- [Action item] Every entry below has to appear again in your reply, word for word, but no picture may.

Segment Open

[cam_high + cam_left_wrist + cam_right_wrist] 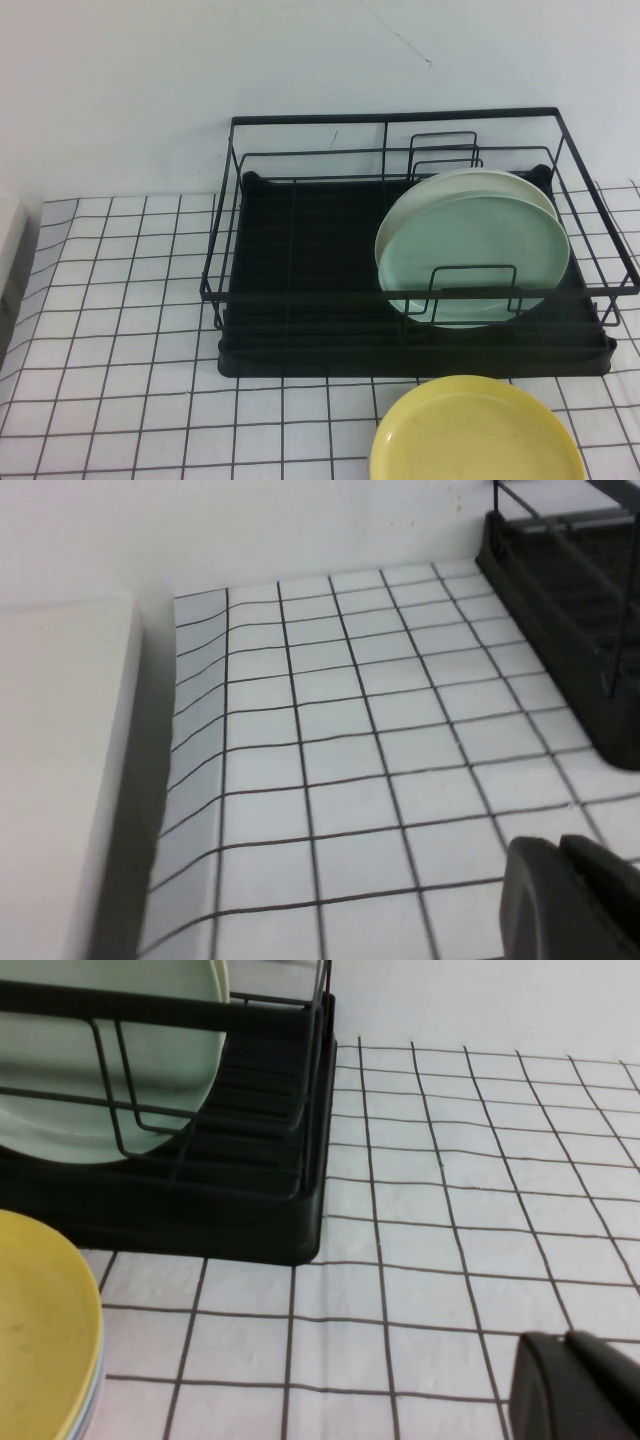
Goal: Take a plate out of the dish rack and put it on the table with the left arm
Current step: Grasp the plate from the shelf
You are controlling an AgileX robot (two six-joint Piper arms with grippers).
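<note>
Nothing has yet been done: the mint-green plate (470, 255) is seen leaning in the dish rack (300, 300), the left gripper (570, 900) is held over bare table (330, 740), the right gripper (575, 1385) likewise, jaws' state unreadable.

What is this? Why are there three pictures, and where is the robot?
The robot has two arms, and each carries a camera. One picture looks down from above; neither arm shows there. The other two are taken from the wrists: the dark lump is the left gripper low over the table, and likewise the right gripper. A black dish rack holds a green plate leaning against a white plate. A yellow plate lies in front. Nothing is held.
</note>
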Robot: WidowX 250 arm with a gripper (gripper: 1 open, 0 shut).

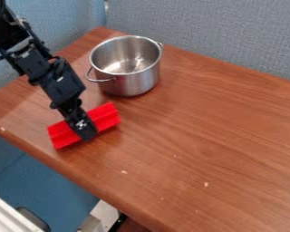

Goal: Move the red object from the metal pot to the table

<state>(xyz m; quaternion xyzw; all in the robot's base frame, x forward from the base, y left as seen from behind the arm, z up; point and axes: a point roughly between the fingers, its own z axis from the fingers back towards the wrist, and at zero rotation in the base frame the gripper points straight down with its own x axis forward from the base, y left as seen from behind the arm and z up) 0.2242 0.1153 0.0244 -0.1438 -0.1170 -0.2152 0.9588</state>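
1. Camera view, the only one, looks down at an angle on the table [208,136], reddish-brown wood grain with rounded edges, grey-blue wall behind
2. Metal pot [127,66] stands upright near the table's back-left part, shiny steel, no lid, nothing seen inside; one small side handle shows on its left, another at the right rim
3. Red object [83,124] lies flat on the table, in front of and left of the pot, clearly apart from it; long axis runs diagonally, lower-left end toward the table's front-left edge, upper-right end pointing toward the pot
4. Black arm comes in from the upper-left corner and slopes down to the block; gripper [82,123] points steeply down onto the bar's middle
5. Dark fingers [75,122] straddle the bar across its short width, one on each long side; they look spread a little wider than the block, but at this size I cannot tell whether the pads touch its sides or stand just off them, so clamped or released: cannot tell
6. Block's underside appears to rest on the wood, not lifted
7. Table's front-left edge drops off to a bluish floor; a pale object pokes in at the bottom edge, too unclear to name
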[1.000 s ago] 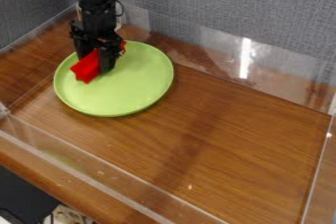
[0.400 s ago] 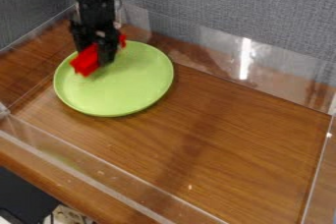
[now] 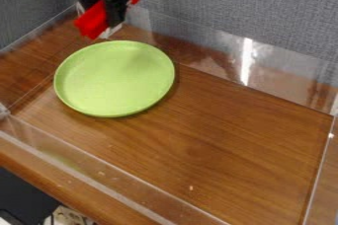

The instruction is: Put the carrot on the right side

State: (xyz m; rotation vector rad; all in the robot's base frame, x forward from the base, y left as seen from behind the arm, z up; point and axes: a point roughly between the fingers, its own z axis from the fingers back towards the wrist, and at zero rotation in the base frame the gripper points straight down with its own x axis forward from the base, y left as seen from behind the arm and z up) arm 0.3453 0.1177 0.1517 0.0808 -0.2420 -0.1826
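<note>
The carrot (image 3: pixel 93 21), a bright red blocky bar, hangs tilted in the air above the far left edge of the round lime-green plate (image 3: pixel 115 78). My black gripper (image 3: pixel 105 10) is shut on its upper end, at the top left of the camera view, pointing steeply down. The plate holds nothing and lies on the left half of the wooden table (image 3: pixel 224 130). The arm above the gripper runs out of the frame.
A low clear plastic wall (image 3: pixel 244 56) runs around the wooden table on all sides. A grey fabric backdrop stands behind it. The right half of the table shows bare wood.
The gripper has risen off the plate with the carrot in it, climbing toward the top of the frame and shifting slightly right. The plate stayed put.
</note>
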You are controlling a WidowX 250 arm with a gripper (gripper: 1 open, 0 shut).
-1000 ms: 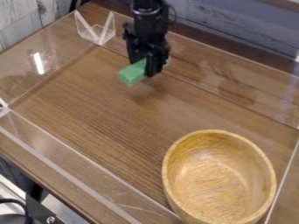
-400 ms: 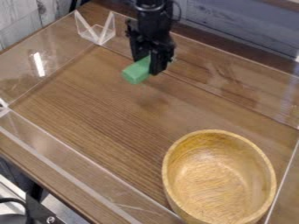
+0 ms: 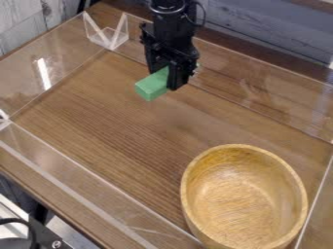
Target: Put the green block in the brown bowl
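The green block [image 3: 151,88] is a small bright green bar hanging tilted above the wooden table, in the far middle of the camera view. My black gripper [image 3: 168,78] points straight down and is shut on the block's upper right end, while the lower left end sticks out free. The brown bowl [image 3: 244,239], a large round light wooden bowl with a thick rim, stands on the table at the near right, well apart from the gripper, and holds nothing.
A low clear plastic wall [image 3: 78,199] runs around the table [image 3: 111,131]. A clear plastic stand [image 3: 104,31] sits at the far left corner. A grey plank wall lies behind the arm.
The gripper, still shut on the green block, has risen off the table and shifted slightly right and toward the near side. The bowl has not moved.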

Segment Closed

- [Exercise solution]
[cam_high + cam_left_wrist + cam_right_wrist] 
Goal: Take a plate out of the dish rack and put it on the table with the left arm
Current step: Grasp the plate from the shelf
You are controlling an AgileX robot (two six-joint Piper arms with grippers).
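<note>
Nothing has yet been done: the mint-green plate (470, 255) is seen leaning in the dish rack (300, 300), the left gripper (570, 900) is held over bare table (330, 740), the right gripper (575, 1385) likewise, jaws' state unreadable.

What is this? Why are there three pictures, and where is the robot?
The robot has two arms, and each carries a camera. One picture looks down from above; neither arm shows there. The other two are taken from the wrists: the dark lump is the left gripper low over the table, and likewise the right gripper. A black dish rack holds a green plate leaning against a white plate. A yellow plate lies in front. Nothing is held.
</note>
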Robot: WidowX 250 arm with a gripper (gripper: 1 open, 0 shut).


Goal: Move the red object from the metal pot to the table

<state>(xyz m; quaternion xyzw; all in the robot's base frame, x forward from the base, y left as seen from behind the arm, z up; point and axes: a point roughly between the fingers, its own z axis from the fingers back towards the wrist, and at zero rotation in the base frame the gripper points straight down with its own x axis forward from the base, y left as seen from behind the arm and z up) 0.2242 0.1153 0.0244 -0.1438 -0.1170 -0.2152 0.9588</state>
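1. Camera view, the only one, looks down at an angle on the table [208,136], reddish-brown wood grain with rounded edges, grey-blue wall behind
2. Metal pot [127,66] stands upright near the table's back-left part, shiny steel, no lid, nothing seen inside; one small side handle shows on its left, another at the right rim
3. Red object [83,124] lies flat on the table, in front of and left of the pot, clearly apart from it; long axis runs diagonally, lower-left end toward the table's front-left edge, upper-right end pointing toward the pot
4. Black arm comes in from the upper-left corner and slopes down to the block; gripper [82,123] points steeply down onto the bar's middle
5. Dark fingers [75,122] straddle the bar across its short width, one on each long side; they look spread a little wider than the block, but at this size I cannot tell whether the pads touch its sides or stand just off them, so clamped or released: cannot tell
6. Block's underside appears to rest on the wood, not lifted
7. Table's front-left edge drops off to a bluish floor; a pale object pokes in at the bottom edge, too unclear to name
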[1.000 s ago] 
[0.400 s ago] 
[now] 

The instruction is: Put the carrot on the right side

State: (xyz m; rotation vector rad; all in the robot's base frame, x forward from the base, y left as seen from behind the arm, z up; point and axes: a point roughly between the fingers, its own z axis from the fingers back towards the wrist, and at zero rotation in the base frame the gripper points straight down with its own x axis forward from the base, y left as seen from behind the arm and z up) arm 0.3453 0.1177 0.1517 0.0808 -0.2420 -0.1826
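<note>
The carrot (image 3: pixel 93 21), a bright red blocky bar, hangs tilted in the air above the far left edge of the round lime-green plate (image 3: pixel 115 78). My black gripper (image 3: pixel 105 10) is shut on its upper end, at the top left of the camera view, pointing steeply down. The plate holds nothing and lies on the left half of the wooden table (image 3: pixel 224 130). The arm above the gripper runs out of the frame.
A low clear plastic wall (image 3: pixel 244 56) runs around the wooden table on all sides. A grey fabric backdrop stands behind it. The right half of the table shows bare wood.
The gripper has risen off the plate with the carrot in it, climbing toward the top of the frame and shifting slightly right. The plate stayed put.
</note>
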You are controlling a WidowX 250 arm with a gripper (gripper: 1 open, 0 shut).
-1000 ms: 
-400 ms: 
+0 ms: 
Target: Put the green block in the brown bowl
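The green block [image 3: 151,88] is a small bright green bar hanging tilted above the wooden table, in the far middle of the camera view. My black gripper [image 3: 168,78] points straight down and is shut on the block's upper right end, while the lower left end sticks out free. The brown bowl [image 3: 244,239], a large round light wooden bowl with a thick rim, stands on the table at the near right, well apart from the gripper, and holds nothing.
A low clear plastic wall [image 3: 78,199] runs around the table [image 3: 111,131]. A clear plastic stand [image 3: 104,31] sits at the far left corner. A grey plank wall lies behind the arm.
The gripper, still shut on the green block, has risen off the table and shifted slightly right and toward the near side. The bowl has not moved.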

This output has come to an end.